» **How to complete this task**
What lines below contain the string "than"? List them all.

[[ Provided information, beginning ]]

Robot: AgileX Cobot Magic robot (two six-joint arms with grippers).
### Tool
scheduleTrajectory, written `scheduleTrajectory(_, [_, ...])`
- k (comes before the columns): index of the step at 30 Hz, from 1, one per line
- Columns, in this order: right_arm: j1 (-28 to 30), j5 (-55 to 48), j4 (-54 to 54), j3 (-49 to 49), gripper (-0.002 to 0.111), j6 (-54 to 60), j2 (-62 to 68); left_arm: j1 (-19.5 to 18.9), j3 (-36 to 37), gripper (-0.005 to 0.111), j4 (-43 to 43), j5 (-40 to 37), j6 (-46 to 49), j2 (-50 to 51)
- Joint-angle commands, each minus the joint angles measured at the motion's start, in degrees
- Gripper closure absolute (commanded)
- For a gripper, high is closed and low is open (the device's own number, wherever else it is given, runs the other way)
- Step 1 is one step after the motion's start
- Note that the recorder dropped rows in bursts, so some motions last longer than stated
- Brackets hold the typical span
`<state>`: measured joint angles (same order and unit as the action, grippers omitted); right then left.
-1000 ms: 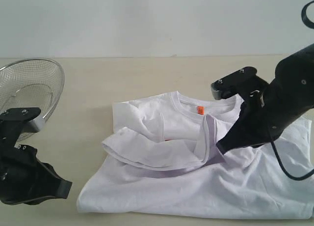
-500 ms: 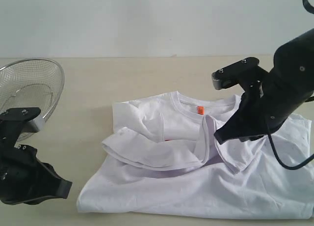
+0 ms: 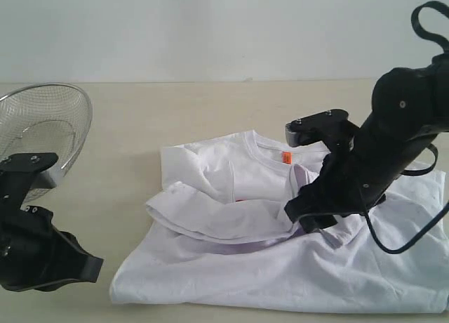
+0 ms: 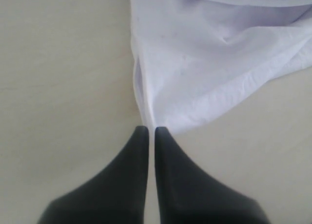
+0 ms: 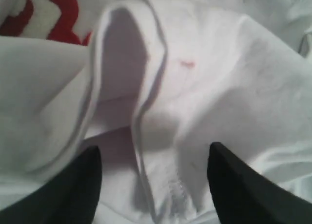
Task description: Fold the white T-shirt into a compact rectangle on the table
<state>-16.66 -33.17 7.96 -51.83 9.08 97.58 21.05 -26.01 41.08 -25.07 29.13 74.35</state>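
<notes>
Right hand (image 5: pixel 153 148) spread over white T-shirt (image 5: pixel 234 87), red lettering (image 5: pixel 72 19) clear only at wrist, left hand (image 4: pixel 147 130) pressed together, perhaps touching hem (image 4: pixel 142 107).

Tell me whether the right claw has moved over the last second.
Yes. The right claw has slid left across the shirt, closer to the orange neck tag, and has opened.
</notes>
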Motion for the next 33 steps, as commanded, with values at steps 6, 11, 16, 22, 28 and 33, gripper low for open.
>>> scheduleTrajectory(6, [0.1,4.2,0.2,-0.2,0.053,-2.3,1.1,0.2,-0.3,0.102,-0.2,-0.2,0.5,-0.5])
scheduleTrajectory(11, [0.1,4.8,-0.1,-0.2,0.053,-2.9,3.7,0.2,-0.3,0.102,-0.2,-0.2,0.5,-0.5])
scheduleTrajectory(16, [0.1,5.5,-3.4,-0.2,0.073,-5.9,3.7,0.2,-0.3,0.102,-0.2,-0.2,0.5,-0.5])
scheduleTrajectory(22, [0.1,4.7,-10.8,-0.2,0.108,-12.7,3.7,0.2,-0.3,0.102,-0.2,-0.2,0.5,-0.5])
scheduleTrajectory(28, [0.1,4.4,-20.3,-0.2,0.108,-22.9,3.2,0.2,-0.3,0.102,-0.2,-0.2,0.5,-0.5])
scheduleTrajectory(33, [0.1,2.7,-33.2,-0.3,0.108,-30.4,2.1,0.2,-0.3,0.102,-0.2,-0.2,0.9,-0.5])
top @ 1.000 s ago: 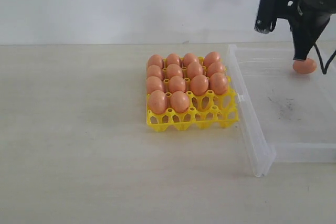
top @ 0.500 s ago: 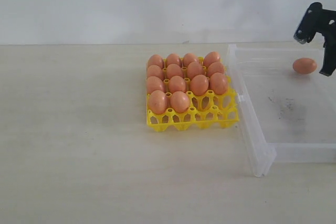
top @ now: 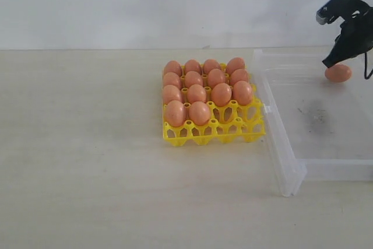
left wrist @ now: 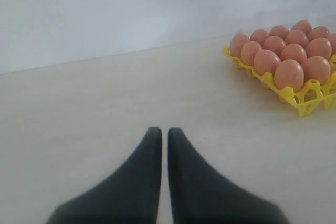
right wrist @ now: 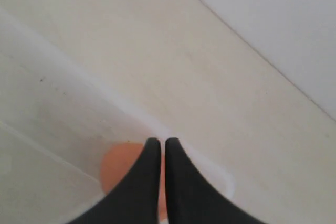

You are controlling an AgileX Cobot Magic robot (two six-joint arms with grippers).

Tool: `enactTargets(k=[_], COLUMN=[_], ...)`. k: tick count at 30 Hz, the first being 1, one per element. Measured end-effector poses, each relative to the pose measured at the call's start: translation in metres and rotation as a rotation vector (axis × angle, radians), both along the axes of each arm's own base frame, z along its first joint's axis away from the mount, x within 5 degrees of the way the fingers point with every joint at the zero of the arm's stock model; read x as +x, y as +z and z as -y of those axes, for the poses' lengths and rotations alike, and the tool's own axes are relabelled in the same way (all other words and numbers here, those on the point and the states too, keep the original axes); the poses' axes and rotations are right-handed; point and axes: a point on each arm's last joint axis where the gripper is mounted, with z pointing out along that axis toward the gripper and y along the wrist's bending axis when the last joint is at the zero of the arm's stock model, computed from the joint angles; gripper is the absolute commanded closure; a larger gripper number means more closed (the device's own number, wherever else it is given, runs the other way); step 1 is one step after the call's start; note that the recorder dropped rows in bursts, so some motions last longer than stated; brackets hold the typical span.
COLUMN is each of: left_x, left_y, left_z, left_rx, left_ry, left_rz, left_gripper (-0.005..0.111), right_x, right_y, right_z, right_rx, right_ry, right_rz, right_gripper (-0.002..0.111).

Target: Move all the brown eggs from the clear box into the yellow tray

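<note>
The right pincer (top: pixel 328 62) has swung back in from the right edge of the exterior view, where it stood half a second ago, and now leans in with its tip just above and to the left of the single egg (top: pixel 339 74). That egg has not shifted, and neither has anything else.

The right pincer's fingers are pressed together with nothing between them. In the right wrist view the egg shows just beyond the closed tips, partly hidden by them. Whether the tips touch it cannot be told.

The egg lies on the floor of the clear box (top: pixel 332 144), near its far wall and towards the right edge of the exterior view. The box sits just beside the yellow tray (top: pixel 245 126), on the tray's right, and both rest on the pale surface (top: pixel 87 155).

Fourteen brown eggs (top: pixel 196 93) stand in the tray: the three back rows are full and the front row holds two at its left. The two front right cups are bare.

The left pincer (left wrist: pixel 160 130) hangs over bare surface well away from the tray, fingers closed to a thin slit, holding nothing.
</note>
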Motion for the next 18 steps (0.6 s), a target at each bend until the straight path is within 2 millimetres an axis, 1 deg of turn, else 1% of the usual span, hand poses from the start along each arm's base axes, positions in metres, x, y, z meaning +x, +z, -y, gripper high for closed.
enactTargets(k=[2, 7, 10, 12, 13, 14, 15, 16, 18], left_x=[0.0, 0.0, 0.0, 0.0, 0.0, 0.0, 0.0, 0.0, 0.0], left_y=[0.0, 0.0, 0.0, 0.0, 0.0, 0.0, 0.0, 0.0, 0.0], left_z=[0.0, 0.0, 0.0, 0.0, 0.0, 0.0, 0.0, 0.0, 0.0], left_rx=[0.0, 0.0, 0.0, 0.0, 0.0, 0.0, 0.0, 0.0, 0.0], left_ry=[0.0, 0.0, 0.0, 0.0, 0.0, 0.0, 0.0, 0.0, 0.0], left_rz=[0.0, 0.0, 0.0, 0.0, 0.0, 0.0, 0.0, 0.0, 0.0], left_gripper=[0.103, 0.103, 0.103, 0.103, 0.103, 0.103, 0.103, 0.103, 0.103], right_x=[0.003, 0.012, 0.012, 0.007, 0.0, -0.002, -0.007, -0.008, -0.011], right_y=[-0.003, -0.021, -0.032, -0.034, -0.034, -0.033, -0.025, -0.02, 0.012], right_z=[-0.001, 0.0, 0.0, -0.002, -0.004, -0.005, -0.007, -0.007, -0.008], right_rx=[0.016, 0.041, 0.065, 0.084, 0.097, 0.105, 0.126, 0.136, 0.192], right_ry=[0.001, -0.014, -0.03, -0.018, -0.002, 0.002, -0.004, -0.015, -0.095], right_rz=[-0.011, -0.047, -0.094, -0.184, -0.273, -0.305, -0.36, -0.367, -0.32], right_gripper=[0.108, 0.108, 0.108, 0.108, 0.108, 0.108, 0.108, 0.106, 0.093])
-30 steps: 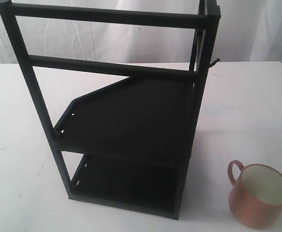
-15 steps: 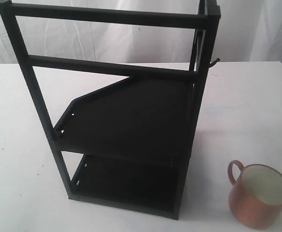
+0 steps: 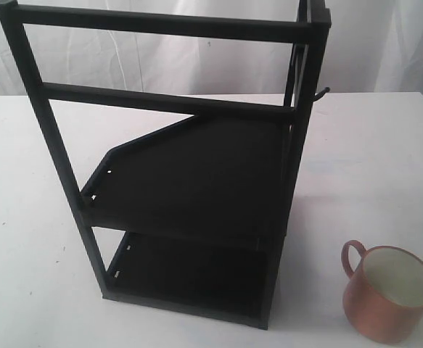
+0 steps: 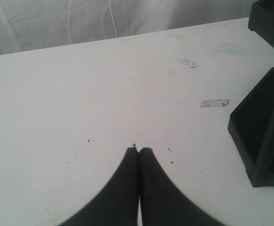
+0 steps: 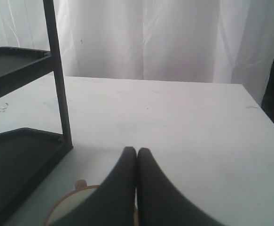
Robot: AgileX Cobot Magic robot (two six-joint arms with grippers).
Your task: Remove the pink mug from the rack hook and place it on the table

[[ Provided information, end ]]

» **Solution below**
- Note that the recorder dropped rows in bursts, so some motions last longer than stated
Tool: `enactTargets(k=[_], COLUMN=[_], ...)`. k: tick count at 30 Hz, the first being 1, one per element. Measured end-effector poses, each relative to the pose measured at the call's start: translation in metres and rotation as a rotation vector (axis × angle, radians), both along the axes of each arm's own base frame, z along its first joint's axis away from the mount, x within 5 degrees of the way the fingers point with every joint at the zero of the arm's stock model; read x as +x, y as +z and z as -y of those axes, for the poses' lengths and rotations alike, and the tool's own axes are relabelled in the same way (all other words and numbers here, those on the point and the states too, keep the original axes); the poses' axes and rotations are right-handed; point and axes: a point on each arm's last joint axis where the gripper is mounted, with z pointing out along that axis toward the gripper and y along the wrist's bending axis when the last joint is at the zero of the arm's stock model, computed from the joint angles; gripper is the absolute commanded closure; a larger gripper number means more closed (the device's own number, wherever else it is given, runs the other way); step 1 is one step after the call's start; note that the recorder dropped rows in bursts, so some motions last longer than stated; brackets hold the typical span.

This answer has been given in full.